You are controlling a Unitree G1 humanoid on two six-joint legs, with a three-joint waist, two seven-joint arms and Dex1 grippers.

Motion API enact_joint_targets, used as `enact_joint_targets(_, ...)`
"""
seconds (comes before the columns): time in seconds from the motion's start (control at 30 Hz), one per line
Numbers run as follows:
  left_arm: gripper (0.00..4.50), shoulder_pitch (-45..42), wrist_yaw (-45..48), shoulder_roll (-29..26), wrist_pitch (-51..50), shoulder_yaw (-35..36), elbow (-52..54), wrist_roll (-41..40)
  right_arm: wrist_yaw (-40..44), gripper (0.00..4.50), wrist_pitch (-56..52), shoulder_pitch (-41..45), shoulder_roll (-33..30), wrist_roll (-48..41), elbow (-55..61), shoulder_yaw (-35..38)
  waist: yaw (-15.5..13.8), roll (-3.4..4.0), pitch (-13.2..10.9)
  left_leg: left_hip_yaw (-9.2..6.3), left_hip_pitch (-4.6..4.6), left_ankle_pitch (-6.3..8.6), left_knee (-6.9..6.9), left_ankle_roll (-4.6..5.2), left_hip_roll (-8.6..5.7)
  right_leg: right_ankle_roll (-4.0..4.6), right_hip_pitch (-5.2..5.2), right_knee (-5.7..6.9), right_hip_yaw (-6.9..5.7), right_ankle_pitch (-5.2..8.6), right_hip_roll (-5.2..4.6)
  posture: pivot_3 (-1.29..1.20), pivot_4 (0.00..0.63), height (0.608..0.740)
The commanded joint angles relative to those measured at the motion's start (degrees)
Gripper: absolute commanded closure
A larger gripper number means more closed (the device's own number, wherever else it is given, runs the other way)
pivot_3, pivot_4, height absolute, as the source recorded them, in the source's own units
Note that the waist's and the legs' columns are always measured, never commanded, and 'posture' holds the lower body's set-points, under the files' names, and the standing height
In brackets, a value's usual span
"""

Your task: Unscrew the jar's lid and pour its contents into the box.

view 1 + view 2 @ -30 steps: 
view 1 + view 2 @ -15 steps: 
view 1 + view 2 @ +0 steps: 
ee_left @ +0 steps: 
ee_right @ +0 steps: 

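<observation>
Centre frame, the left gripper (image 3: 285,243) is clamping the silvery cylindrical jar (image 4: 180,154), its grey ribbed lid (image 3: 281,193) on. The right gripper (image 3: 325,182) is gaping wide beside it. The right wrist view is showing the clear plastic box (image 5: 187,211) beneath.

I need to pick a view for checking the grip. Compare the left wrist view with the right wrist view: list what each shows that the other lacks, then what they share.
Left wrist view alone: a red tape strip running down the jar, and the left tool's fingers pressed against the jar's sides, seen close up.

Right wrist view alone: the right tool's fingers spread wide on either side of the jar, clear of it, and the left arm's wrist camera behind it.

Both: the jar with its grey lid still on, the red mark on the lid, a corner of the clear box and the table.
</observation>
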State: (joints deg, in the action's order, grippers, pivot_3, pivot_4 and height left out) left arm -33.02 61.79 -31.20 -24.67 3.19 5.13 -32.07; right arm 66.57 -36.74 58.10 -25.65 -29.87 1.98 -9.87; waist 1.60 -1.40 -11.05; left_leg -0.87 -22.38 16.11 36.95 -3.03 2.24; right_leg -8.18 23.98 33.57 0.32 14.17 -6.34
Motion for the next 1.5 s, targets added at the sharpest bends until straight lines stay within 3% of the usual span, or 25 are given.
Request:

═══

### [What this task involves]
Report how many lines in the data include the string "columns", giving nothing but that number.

### [Response to this exercise]
2